Hope this helps — if you are dealing with a master node, I'd be happy to include examples of what commands to run.
I'm trying to run kubelet with --cloud-provider=aws flag but it fails with the following error:
kubelet_node_status.go:107] Unable to register node "ip-172-28-68-69.eu-west-1.compute.internal" with API server: nodes "ip-172-28-68-69.eu-west-1.compute.internal" is forbidden: node "k8s-master.my.fqdn" cannot modify node "ip-172-28-68-69.eu-west-1.compute.internal"

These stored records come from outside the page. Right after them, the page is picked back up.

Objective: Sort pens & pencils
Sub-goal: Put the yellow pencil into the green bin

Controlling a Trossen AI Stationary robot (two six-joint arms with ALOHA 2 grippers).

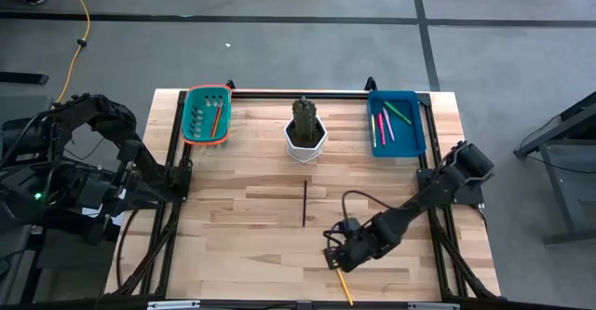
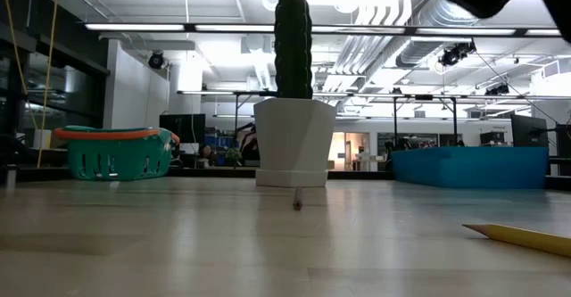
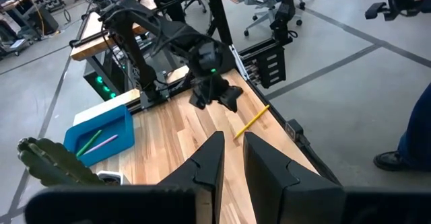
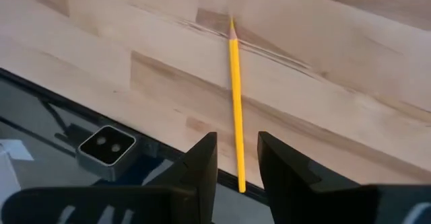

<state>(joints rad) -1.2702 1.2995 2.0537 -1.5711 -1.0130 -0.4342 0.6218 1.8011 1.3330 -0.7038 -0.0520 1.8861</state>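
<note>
Hovering low over the front edge of the worktop, right of its middle, the right gripper hangs above a yellow pencil with its fingers spread and nothing between them. In the right wrist view the pencil lies flat on the wood, running out from the gap between the fingers, its blunt end right at the worktop's edge.

A dark pencil lies alone near the middle of the worktop, pointing from front to back, well apart from the yellow one. Behind it, at the middle of the back edge, stands a white pot with a green cactus.

In the back left corner sits a green basket with an orange pencil inside. In the back right corner sits a blue tray holding pink and green pens, lying close together.

The left gripper waits off the worktop's left edge, raised, its fingers slightly parted and holding nothing.

The low view shows the tip of the yellow pencil on the wood at the near right.
</note>
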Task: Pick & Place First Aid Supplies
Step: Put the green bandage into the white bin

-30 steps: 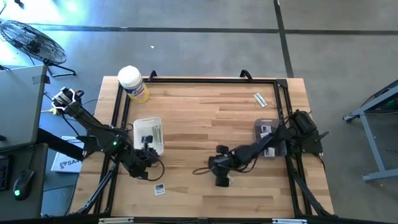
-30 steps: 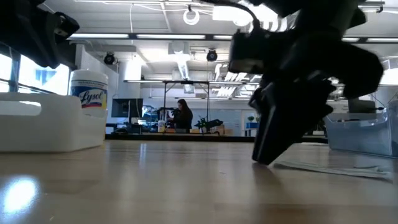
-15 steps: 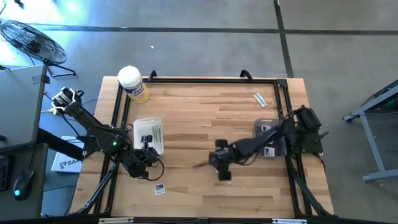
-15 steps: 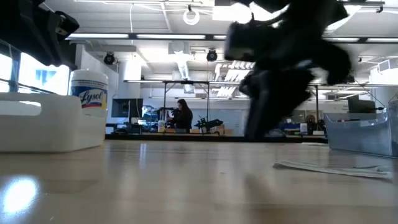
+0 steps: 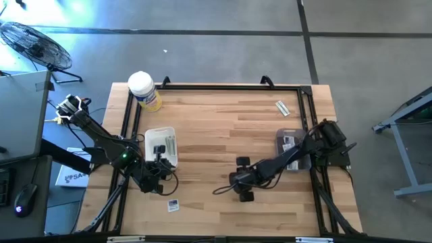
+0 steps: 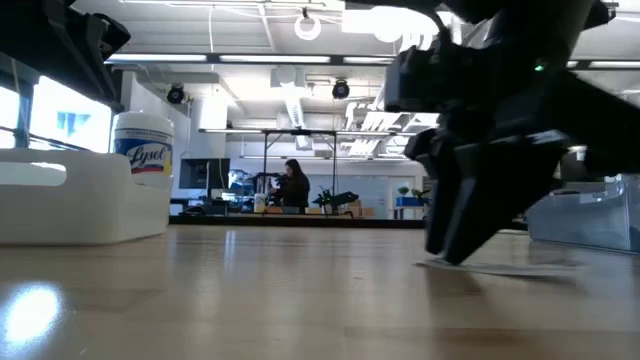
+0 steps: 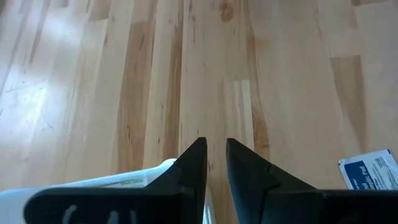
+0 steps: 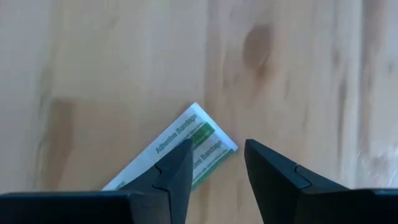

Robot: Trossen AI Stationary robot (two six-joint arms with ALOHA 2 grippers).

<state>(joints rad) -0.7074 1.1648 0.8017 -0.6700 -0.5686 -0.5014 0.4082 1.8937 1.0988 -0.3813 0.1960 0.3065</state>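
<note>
nearest the front edge of the table [image 5: 270,223] lies a white square packet [image 5: 173,206] with blue print, flat on the wood and clear of both arms; a corner of it shows in the left wrist view [image 7: 373,171]. just behind it the left gripper [image 5: 160,177] hangs at the front end of the white tray [image 5: 150,135], its two fingers [image 7: 196,165] a narrow slit apart with only bare wood showing between them, nothing held.

further right, around mid-table, the right gripper [image 5: 241,192] is low over a narrow bandage strip [image 8: 186,149]. its fingers [image 8: 177,171] stand a moderate gap apart and grip nothing; one tip overlaps the strip's edge, the green-printed end of the strip showing in the gap. the strip lies flat, its long axis slanted across the grain of the boards, the printed end pointing away from the wrist. in the low view the gripper [image 6: 460,255] is down at the tabletop with the strip [image 6: 520,268] lying flat beneath it.

behind that, the tray holds a white packet [image 5: 159,150] and pale strips [image 5: 171,145] lying lengthwise. at the right edge sits a clear bin [image 5: 290,145] with packets inside. toward the far right corner one more strip [image 5: 282,107] lies alone, slanted. at the far left corner stands a yellow canister [image 5: 144,91] with a white lid.
</note>
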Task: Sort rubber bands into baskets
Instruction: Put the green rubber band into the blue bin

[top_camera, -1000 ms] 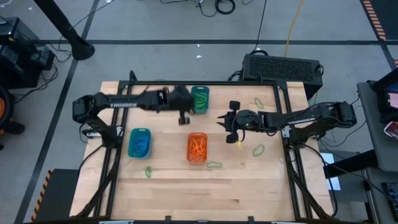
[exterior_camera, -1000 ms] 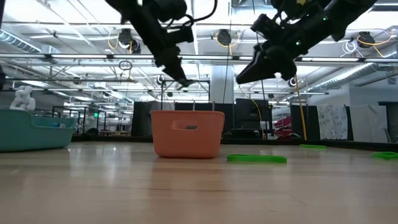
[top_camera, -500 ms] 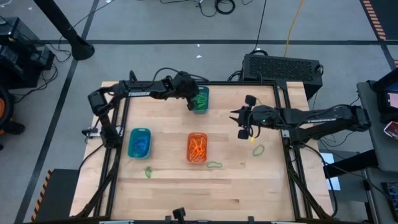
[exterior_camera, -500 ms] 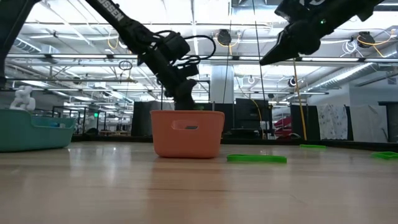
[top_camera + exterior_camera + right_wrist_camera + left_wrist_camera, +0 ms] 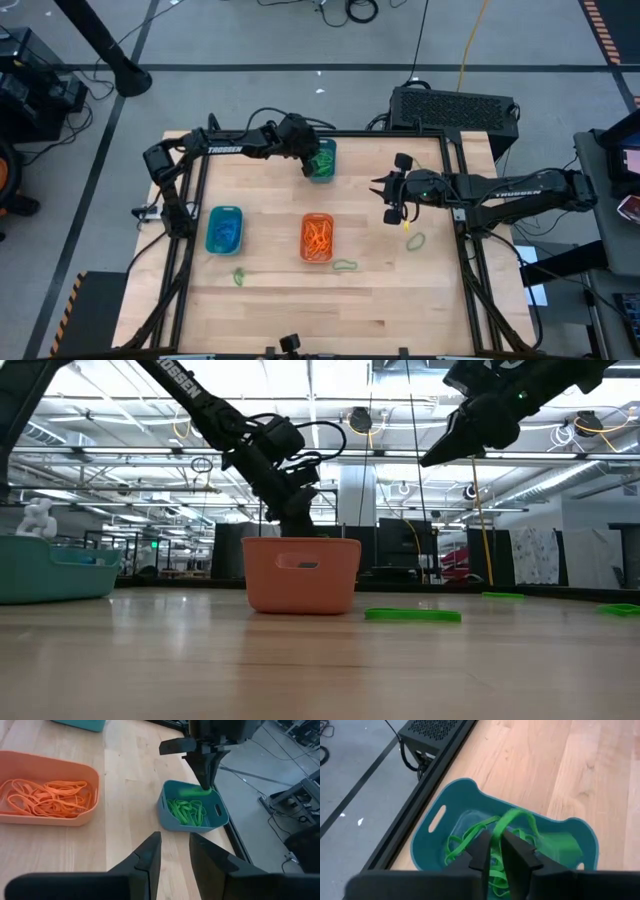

I already tried to set --host-override flag to "k8s-master.my.fqdn" with no success.
(kubectl get nodes:
NAME STATUS ROLES AGE VERSION
k8s.my.fqdn Ready <none> 29m v1.8.1)
How should I start kubelet in order to successful register on/to AWS?
I solved my issue in this way:
Don't change default amazon hostname to your own because --host-override flag isn't working.
Init node like: kubeadm init --pod-network-cidr=10.233.0.0/16 --node-name=$(curl http://169.254.169.254/latest/meta-data/local-hostname) or simply use kubespray as a cluster management solution.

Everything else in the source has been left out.